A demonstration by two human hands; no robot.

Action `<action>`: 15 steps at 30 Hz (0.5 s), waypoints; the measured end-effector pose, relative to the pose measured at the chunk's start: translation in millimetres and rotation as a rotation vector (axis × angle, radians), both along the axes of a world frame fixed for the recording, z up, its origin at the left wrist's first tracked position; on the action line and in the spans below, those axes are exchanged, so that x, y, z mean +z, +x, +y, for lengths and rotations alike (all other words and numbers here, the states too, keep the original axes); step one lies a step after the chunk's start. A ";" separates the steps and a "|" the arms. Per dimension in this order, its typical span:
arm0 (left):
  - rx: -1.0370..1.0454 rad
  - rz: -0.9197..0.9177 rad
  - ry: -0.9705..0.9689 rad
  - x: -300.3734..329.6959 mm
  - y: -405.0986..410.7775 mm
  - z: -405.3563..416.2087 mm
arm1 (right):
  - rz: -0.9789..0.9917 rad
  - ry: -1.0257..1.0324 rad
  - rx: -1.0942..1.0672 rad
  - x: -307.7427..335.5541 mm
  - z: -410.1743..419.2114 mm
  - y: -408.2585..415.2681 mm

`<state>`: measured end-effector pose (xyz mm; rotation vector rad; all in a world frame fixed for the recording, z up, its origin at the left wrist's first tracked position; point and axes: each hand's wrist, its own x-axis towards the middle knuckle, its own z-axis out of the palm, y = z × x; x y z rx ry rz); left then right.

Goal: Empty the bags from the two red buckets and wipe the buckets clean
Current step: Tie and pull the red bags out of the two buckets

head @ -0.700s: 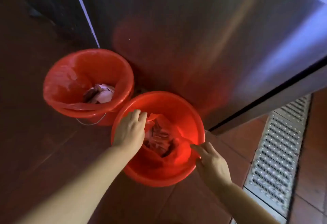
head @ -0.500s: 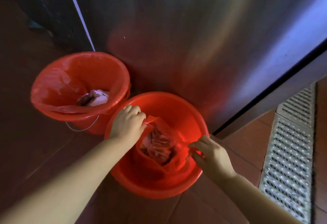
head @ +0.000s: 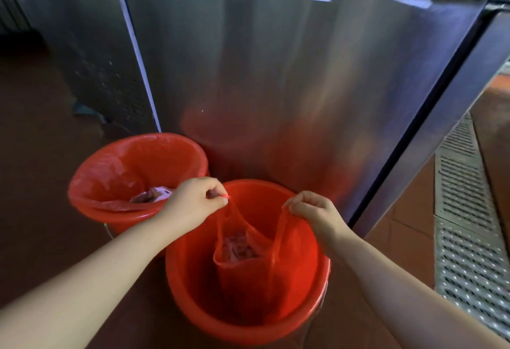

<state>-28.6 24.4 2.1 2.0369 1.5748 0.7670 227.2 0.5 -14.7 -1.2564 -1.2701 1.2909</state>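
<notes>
Stainless-steel cabinet doors (head: 276,72) back two red buckets on a reddish-brown tiled floor (head: 41,128), with a perforated metal drain grate (head: 466,224) running along the right. Over the near bucket (head: 193,288) the left hand (head: 193,199) pinches one handle of a red plastic bag (head: 248,274), and the right hand (head: 314,210) pinches the other — both sets of fingers curl tight on the thin plastic. The bag hangs stretched between them, its body low inside the bucket, holding pale pinkish scraps. The far bucket (head: 132,219), just beside it, has its red liner (head: 110,180) folded over the rim with waste inside.

To do this lift well, I would raise both handles evenly and straight up, keeping the mouth level so nothing spills. The film looks thin — a slow, steady pull seems safer than a jerk. Bringing the handles together once the bag is out of the bucket should close it for carrying.
</notes>
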 end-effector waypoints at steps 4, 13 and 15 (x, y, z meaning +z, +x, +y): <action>0.002 -0.027 -0.002 -0.7 -4.9 -5.4 | 0.128 0.017 0.003 -1.4 9.4 -14.5; -0.043 -0.091 -0.060 -31.5 -5.6 -13.4 | 0.002 0.046 -0.139 -43.5 14.1 -71.4; -0.063 -0.126 -0.081 -34.4 -1.5 -12.7 | -0.142 0.064 -0.139 -50.9 18.1 -82.5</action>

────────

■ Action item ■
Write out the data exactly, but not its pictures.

■ Solution to this exercise ■
A demonstration by two human hands; no robot.

Action `<action>`: 15 steps at 30 Hz (0.5 s), waypoints; the measured end-effector pose, relative to the pose measured at the chunk's start: translation in millimetres and rotation as a rotation vector (axis × angle, radians), both along the axes of a world frame fixed for the recording, z up, its origin at the left wrist's first tracked position; on the action line and in the spans below, those axes are exchanged, so that x, y, z mean +z, +x, +y, for lengths and rotations alike (all other words and numbers here, the states too, keep the original axes); step one lies a step after the chunk's start. A ";" separates the steps and a "|" the arms. Per dimension in this order, its typical span:
arm0 (left):
  - rx: -1.0370..1.0454 rad
  - rz: -0.9197..0.9177 rad
  - ry: -0.9705..0.9689 rad
  - x: -300.3734..329.6959 mm
  - y: -405.0986..410.7775 mm
  - z: -405.3563..416.2087 mm
arm1 (right):
  - rz: -0.9789..0.9917 rad
  - ry: -1.0257..1.0324 rad
  - rx: -1.0942..1.0672 rad
  - x: -307.7427..335.5541 mm
  - z: -410.1743..419.2114 mm
  - y: -408.2585..415.2681 mm

`<state>`: measured end-effector pose (xyz mm; rotation vector rad; all in a world frame fixed for the recording, z up, its origin at the left wrist's first tracked position; point and axes: each hand's wrist, its own x-axis towards the middle knuckle, its own z-axis out of the palm, y = z × x; x y z rx ry rz); left then right.

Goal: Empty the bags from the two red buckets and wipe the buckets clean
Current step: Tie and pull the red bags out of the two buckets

head @ -0.700s: 
head @ -0.500s: 
head @ +0.000s: 

<state>-28.6 24.4 2.1 2.0369 1.5748 0.7670 227.2 0.5 -14.7 -1.2564 -1.2701 1.2909</state>
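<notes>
Stainless-steel cabinet doors (head: 276,72) back two red buckets on a reddish-brown tiled floor (head: 41,128), with a perforated metal drain grate (head: 466,224) running along the right. Over the near bucket (head: 193,288) the left hand (head: 193,199) pinches one handle of a red plastic bag (head: 248,274), and the right hand (head: 314,210) pinches the other — both sets of fingers curl tight on the thin plastic. The bag hangs stretched between them, its body low inside the bucket, holding pale pinkish scraps. The far bucket (head: 132,219), just beside it, has its red liner (head: 110,180) folded over the rim with waste inside.

To do this lift well, I would raise both handles evenly and straight up, keeping the mouth level so nothing spills. The film looks thin — a slow, steady pull seems safer than a jerk. Bringing the handles together once the bag is out of the bucket should close it for carrying.
</notes>
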 end-effector waypoints at steps 4, 13 and 15 (x, y, z meaning +z, +x, +y): <action>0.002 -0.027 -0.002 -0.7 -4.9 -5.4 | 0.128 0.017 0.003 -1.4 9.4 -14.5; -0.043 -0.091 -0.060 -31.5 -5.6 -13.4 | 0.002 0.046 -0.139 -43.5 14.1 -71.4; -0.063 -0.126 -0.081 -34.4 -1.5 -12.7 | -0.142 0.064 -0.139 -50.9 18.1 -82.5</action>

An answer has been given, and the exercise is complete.